2. Do lots of reps at lower weight in a specific movement for intervals with rest. We do a ton of this in rowing. An example here would be:
3 x 5′ of thrusters @ 45#, with 5′ of rest in between, pace is Transport.
The goal here is to stay in the Transport band, ie heart rate 85-90% HRM, to work that band. Customize the weight to achieve that. Doing thrusters, which is a common CrossFit movement and builds up other movements (front squat, press, etc) also builds skill via multiple repetitions.
You could even do this type of workout with a complex Olympic movement, say overhead squats or snatches with low weight (bar).
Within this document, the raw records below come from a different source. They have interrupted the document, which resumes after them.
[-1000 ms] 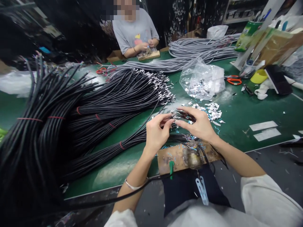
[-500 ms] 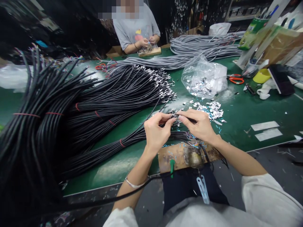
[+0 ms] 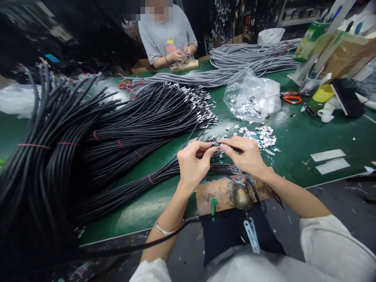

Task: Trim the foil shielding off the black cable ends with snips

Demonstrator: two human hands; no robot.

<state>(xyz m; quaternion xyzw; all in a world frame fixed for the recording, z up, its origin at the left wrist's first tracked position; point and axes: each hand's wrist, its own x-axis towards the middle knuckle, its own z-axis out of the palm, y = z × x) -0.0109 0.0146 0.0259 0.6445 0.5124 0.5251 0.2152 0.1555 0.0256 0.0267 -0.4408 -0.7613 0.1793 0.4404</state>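
Observation:
My left hand (image 3: pixel 194 162) is closed in a pinch over the green table, its thumb and forefinger on the end of a black cable. My right hand (image 3: pixel 246 154) pinches the same spot from the other side, fingertips nearly touching the left ones. The cable's tip is small and partly hidden by the fingers. Just below lies a tied cable bundle (image 3: pixel 164 172) whose stripped ends show coloured wires. A wooden board (image 3: pixel 205 197) with a metal fixture (image 3: pixel 242 196) and a green clip (image 3: pixel 213 207) sits at the table edge below my hands.
Large black cable bundles (image 3: pixel 141 113) with white-tipped ends fill the left. Foil and blue scraps (image 3: pixel 266 137) lie beyond my right hand, near a plastic bag (image 3: pixel 252 96) and orange-handled scissors (image 3: pixel 291 98). Grey cables (image 3: pixel 235 58) and a co-worker (image 3: pixel 167 35) are across the table.
My hands stay pinched together in almost the same place, with only slight finger movement. The whole view has shifted very slightly.

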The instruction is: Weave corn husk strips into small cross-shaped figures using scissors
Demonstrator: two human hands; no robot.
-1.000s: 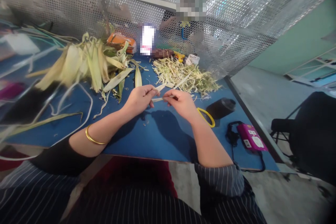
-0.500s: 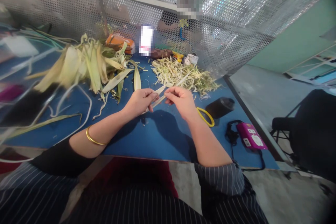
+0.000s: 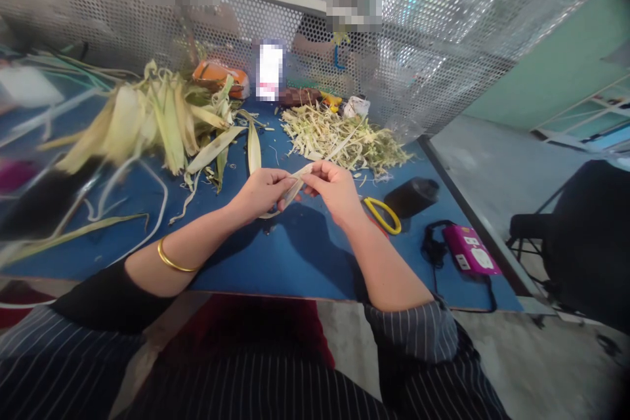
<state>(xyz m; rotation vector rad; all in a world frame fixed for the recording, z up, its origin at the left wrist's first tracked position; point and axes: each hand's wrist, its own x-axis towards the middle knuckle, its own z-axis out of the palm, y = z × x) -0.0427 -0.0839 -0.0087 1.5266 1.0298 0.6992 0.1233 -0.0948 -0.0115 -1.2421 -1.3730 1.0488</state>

It’s not the funnest thing in the world but it’s effective and builds skill and muscular endurance.
3. Do two or more WODs in a day, with either #1 or #2 above as your first WOD and then a normal, balls-to-the-wall WOD as the second WOD. That way you’re getting in the aerobic training and also getting in the competition WOD where heart rate spikes up into the 180s.
I think a lot of top Crossfitters are training like this, where they work out for 3-4 hours in a day, but only say 20-30′ of that volume is at race pace. The rest of it is lower heart weight lifting, skills development, and aerobic development.
Those are just a couple of ideas for adding another layer to your training and optimizing your fitness. In a future post, I’ll layout a sample training plan that gives some specific workouts and what the benefits are. Comments and feedback are welcome.